Par contre pour le problème de la sécurité, il nous appartient d’y amener une réponse qui nous est propre. On ne...

peut pas copier ce que font les autres continents, néanmoins, l’Afrique peut s’enrichir de leur expérience. Par exemple, quand on est sur le continent africain, on peut s’enrichir de l’expérience du Maroc, qui dans beaucoup de domaines, est un pays qui a montré un bon exemple et qui peut discuter d’une manière d’égale à égale avec son frère du continent. Aujourd’hui le Maroc a fait des réalisations en 15 ans voire 20 ans où ailleurs, ils ont mis un siècle à le faire. Il faut s’inspirer de tout ça. L’Afrique est un continent jeune, il y’ a de l’intelligence, il y a de la volonté, il faut juste l’aider à s’organiser pour aller là où elle voudra aller, il faut un peu de temps.

Que pensez-vous de la gouvernance qui est une problématique majeure pour l’Afrique raison de l’échec de beaucoup de politiques publiques ?

L’Afrique doit se développer à son rythme, chaque pays doit se développer à son rythme avec sa problématique propre. C’est sûr que si les choses sont mieux distribuées, c’est mieux pour tout le monde. Il faut regarder ce qui se passe en Afrique avec le regard de l’Africain pas avec le regard de l’Européen ou de l’Américain.

Pour des choses qui peuvent sembler anarchiques, anormales comme par exemple des espèces de relations coutumières, des cryptos organisations qu’on qualifie en Europe de mafieuses ou dans le sens que ce n’est pas normal, en fait, elles remplacent des structures régaliennes qui n’existent pas ou qui ont du mal à fonctionner, comme c’est le cas d’un pays où les structures sanitaires sont déficientes parce que c’est comme ça. Pas de jugement à porter, on fait le constat, c’est comme ça ! on s’aperçoit malgré tout avec l’aide, la fraternité, le ministre tel qui est patron ou tête de chaine d’un groupe social arrive à palier un petit passe-droit, ce n’est pas bien, mais c’est un procédé qui est connu est qu’on doit soutenir.  

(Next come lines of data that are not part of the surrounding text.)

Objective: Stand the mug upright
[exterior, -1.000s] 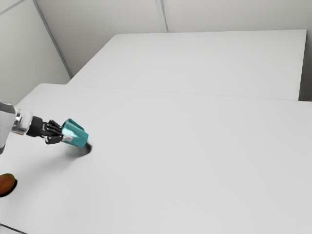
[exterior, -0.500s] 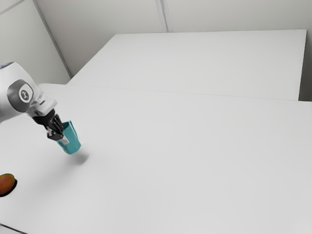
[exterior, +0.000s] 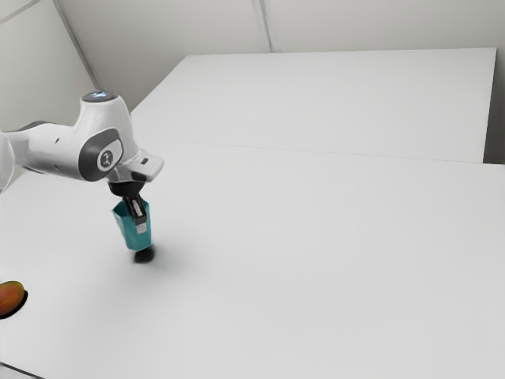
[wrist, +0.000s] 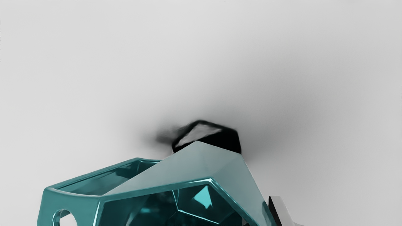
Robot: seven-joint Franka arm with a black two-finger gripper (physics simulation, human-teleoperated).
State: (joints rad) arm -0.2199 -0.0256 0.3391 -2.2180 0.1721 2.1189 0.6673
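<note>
My gripper [exterior: 140, 226] points down near the exterior view's left side, shut on the wall of the teal mug [exterior: 130, 236]. The mug is close to upright but leans a little, its rim up and its base just above a dark shadow on the white table [exterior: 300, 260]. From the wrist camera, the faceted mug [wrist: 176, 169] shows its open rim and its handle; the gripper [wrist: 261, 221] has one pale fingertip against the outside wall, while the other finger is mostly hidden at the mug's inner side.
An orange-brown round object [exterior: 11, 298] lies on the table at the exterior view's left edge, well apart from the mug. Another white surface [exterior: 316, 103] adjoins the table's far edge, with pale walls behind it.
My hand has swung from nearly level to pointing down, turning the held mug from a strong tilt to almost upright. Since half a second ago, both have shifted toward the exterior view's right.
</note>
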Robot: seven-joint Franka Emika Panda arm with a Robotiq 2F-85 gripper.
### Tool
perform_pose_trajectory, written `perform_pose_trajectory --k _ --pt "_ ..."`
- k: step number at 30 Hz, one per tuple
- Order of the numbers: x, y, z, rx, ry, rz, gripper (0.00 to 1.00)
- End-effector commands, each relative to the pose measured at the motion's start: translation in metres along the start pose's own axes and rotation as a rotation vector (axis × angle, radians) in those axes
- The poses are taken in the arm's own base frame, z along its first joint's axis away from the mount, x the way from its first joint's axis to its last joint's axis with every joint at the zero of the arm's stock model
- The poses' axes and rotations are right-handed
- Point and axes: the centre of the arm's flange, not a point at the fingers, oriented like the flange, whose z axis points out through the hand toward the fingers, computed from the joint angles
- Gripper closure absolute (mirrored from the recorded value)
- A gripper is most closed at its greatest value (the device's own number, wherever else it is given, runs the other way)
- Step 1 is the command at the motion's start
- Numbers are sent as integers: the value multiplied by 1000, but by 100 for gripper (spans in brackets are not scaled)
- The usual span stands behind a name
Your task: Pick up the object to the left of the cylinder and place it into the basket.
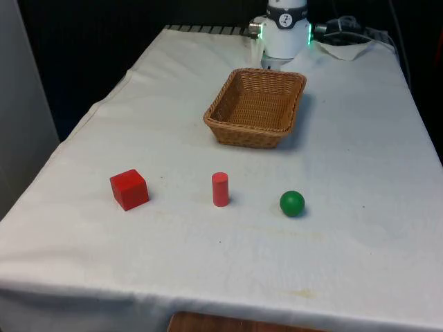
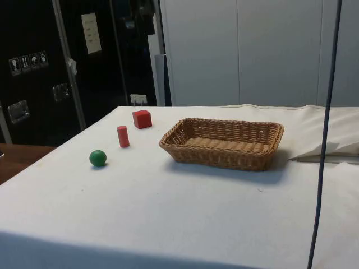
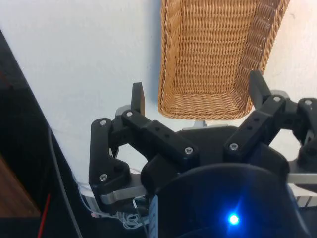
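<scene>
Gripper (image 3: 195,96) high above the wicker basket (image 1: 220,102), fingers spread wide and holding nothing.

White cloth-covered table (image 1: 360,138) bearing everything; basket standing empty, seen from overhead in the wrist view with its near short wall between the two black fingertips (image 3: 137,97). Red cube (image 1: 129,189) well in front of the basket toward the front view's left, resting on the cloth. Red cylinder (image 1: 220,189) upright just beside the cube, between it and the green ball (image 1: 292,203), all three in a row apart from the basket.
</scene>
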Motion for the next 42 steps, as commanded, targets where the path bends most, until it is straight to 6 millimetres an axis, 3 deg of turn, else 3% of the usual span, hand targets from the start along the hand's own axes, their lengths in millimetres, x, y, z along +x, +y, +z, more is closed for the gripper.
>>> perform_pose_trajectory --k 1,10,42 --pt "2 -1 0 -3 2 0 0" --pt "20 -15 14 -43 27 -2 0" --pt "60 -36 65 -80 93 -2 0"
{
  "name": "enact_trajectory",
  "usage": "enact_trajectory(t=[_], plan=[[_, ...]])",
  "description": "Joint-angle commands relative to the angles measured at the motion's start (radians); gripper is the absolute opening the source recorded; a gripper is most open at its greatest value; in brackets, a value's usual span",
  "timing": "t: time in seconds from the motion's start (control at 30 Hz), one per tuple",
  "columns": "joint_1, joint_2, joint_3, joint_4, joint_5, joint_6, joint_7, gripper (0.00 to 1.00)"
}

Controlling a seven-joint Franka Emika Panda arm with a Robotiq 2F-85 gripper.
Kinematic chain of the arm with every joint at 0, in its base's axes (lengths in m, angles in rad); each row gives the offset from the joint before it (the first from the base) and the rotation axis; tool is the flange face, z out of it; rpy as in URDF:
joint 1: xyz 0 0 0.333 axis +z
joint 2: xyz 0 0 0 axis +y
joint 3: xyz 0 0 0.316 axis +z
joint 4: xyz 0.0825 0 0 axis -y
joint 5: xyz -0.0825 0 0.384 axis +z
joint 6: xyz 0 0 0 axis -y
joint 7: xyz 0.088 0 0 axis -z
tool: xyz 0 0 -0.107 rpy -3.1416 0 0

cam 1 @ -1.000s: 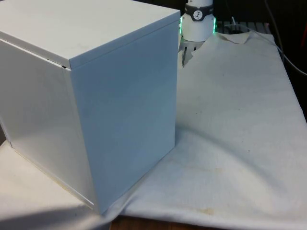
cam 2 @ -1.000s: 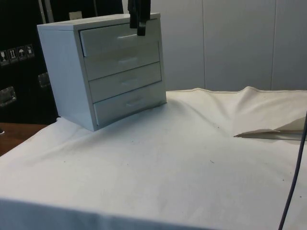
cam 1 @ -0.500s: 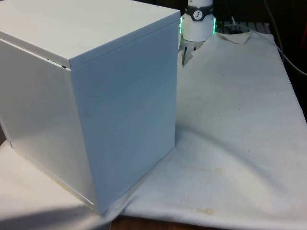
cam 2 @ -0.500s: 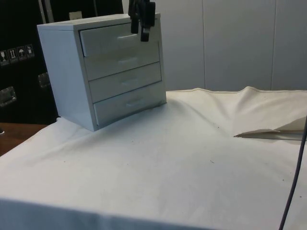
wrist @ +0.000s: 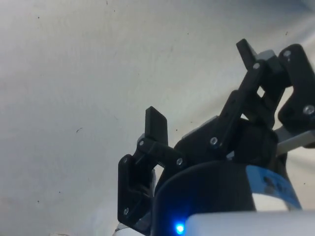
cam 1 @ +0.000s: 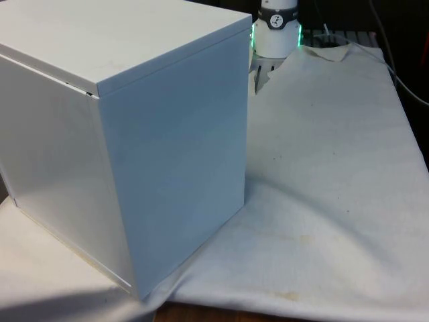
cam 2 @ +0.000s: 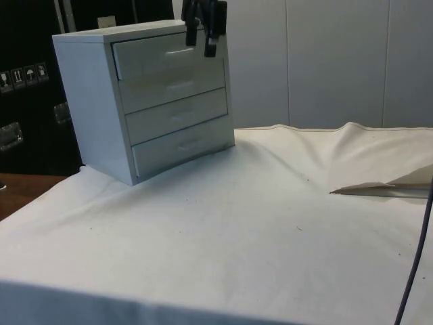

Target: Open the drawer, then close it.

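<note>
Front view, chest of drawers (cam 1: 127,134): white, back and side turned this way, on the front view's left, taking up much of the table.
Front view, white cloth (cam 1: 328,188): bare and rumpled on the front view's right, wide open room there; far edge folded up near the arm (cam 1: 276,30).
Front view, claw: hidden behind the chest.

Side view, gripper (cam 2: 201,46): spread apart, holding nothing, hanging in front of the chest's upper front corner, before the top drawer (cam 2: 169,55).
Side view, contact: one finger (cam 2: 212,47) overlaps the top drawer's end; touching or just clear, cannot tell.
Side view, drawers: four stacked, all pushed in or nearly so, handles facing the open cloth.
Side view, room: broad bare cloth in front of the chest; a raised fold (cam 2: 379,186) well apart towards the far side.

Wrist view, gripper (wrist: 206,83): fingers wide apart, nothing between them.
Wrist view, beneath the fingers: plain white cloth (wrist: 74,83) with small dark specks.
</note>
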Motion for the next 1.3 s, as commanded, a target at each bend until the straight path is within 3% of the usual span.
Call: enact_trajectory(t=[0.0,0.2,0.23,0.3,0.43,0.5,0.53,0.63,0.73,0.77,0.8,1.1,1.13,1.17,1.27], plan=[[0.000,-0.001,0.000,0.000,0.000,0.000,-0.006,1.00],[-0.004,-0.008,0.002,-0.005,-0.031,0.007,-0.045,1.00],[0.000,-0.003,0.000,0.000,-0.015,0.000,-0.047,1.00],[-0.005,-0.008,0.003,-0.006,-0.042,0.011,-0.049,1.00],[-0.005,-0.012,0.003,-0.009,-0.074,0.021,-0.053,1.00],[0.000,-0.008,0.000,-0.004,-0.062,0.006,-0.058,1.00],[-0.006,-0.015,0.003,-0.013,-0.088,0.027,-0.051,1.00],[-0.008,-0.021,0.003,-0.022,-0.115,0.045,-0.047,1.00],[-0.008,-0.026,0.004,-0.030,-0.134,0.062,-0.042,1.00],[-0.001,-0.021,0.000,-0.023,-0.108,0.041,-0.055,1.00],[-0.009,-0.028,0.004,-0.033,-0.141,0.069,-0.039,1.00],[-0.013,-0.047,0.002,-0.071,-0.210,0.152,-0.007,1.00],[-0.003,-0.042,-0.002,-0.065,-0.184,0.132,-0.021,1.00],[-0.013,-0.048,0.002,-0.074,-0.216,0.160,-0.005,1.00],[-0.016,-0.052,0.001,-0.083,-0.236,0.182,0.003,1.00]])
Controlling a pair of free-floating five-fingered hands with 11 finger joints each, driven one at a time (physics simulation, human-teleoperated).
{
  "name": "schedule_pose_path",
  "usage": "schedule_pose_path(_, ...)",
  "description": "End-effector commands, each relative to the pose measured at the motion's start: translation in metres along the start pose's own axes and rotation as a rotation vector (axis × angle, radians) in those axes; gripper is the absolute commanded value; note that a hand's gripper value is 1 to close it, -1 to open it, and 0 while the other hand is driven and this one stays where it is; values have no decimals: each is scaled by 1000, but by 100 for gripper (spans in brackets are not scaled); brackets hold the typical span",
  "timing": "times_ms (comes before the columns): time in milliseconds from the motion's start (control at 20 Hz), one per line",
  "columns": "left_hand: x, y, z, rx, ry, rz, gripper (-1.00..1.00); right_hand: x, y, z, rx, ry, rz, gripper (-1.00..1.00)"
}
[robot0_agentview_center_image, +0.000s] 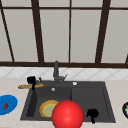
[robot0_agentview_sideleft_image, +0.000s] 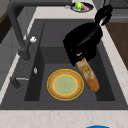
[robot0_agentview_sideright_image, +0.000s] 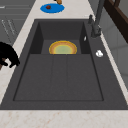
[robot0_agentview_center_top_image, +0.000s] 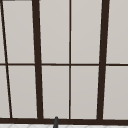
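My left hand (robot0_agentview_center_image: 31, 80) hovers over the sink's back left corner, its fingers curled round one end of a baguette (robot0_agentview_center_image: 30, 86). In the left side view this hand (robot0_agentview_sideleft_image: 83, 41) looms large, and the baguette (robot0_agentview_sideleft_image: 88, 76) slants down from it. A yellow plate (robot0_agentview_center_image: 47, 108) with a green centre lies in the left basin (robot0_agentview_sideleft_image: 65, 84). My right hand (robot0_agentview_center_image: 92, 113) hangs by the sink's front right edge, fingers loosely bent and holding nothing; the right side view has it (robot0_agentview_sideright_image: 8, 55) at the left.
A large red ball (robot0_agentview_center_image: 67, 115) covers the sink's front edge. A blue plate (robot0_agentview_center_image: 7, 103) carrying a small red item sits on the left counter. A dark dish (robot0_agentview_sideleft_image: 81, 6) with green food stands on the right. The faucet (robot0_agentview_center_image: 56, 71) rises behind the sink.
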Motion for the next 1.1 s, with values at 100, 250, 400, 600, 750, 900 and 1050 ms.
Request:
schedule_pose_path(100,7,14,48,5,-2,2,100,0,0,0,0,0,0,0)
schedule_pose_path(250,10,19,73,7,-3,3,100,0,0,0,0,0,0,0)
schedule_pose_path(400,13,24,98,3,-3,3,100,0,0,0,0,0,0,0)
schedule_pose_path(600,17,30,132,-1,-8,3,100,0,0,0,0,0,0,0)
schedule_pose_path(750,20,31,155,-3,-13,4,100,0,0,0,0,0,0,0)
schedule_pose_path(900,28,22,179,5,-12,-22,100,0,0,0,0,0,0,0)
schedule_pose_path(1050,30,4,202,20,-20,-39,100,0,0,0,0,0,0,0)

 En Europe sous l’égide des Nations-Unies, il a été créé des unités qui servaient à régler tous les post-conflits comme en Bosnie où il y avait une phase où les gens faisaient la guerre, des jeunes gens qui avaient 14 ou 15 ans et au gré du temps, ils se retrouvaient à 20 ou 21 ans, ils n’étaient pas l’école et étaient à moitié drogués, c’est le même que les enfants soldats en Afrique, ils étaient drogués et avaient tués. Comment faire pour les recaser ? on crée un système dans lequel on va leur dire : tu fais du trafic, c’est mieux, tu vas gagner de l’argent. Petit à petit on a créé des systèmes qui ont aidé en les ramenant après dans le droit chemin. Revenir dans la normalité.

Il faut laisser un peu temps au temps, on ne changera pas ce grand continent avec cette diversité énorme en quelques minutes et surement pas en calquant sur un modèle extérieur et c’était une des erreurs de la colonisation.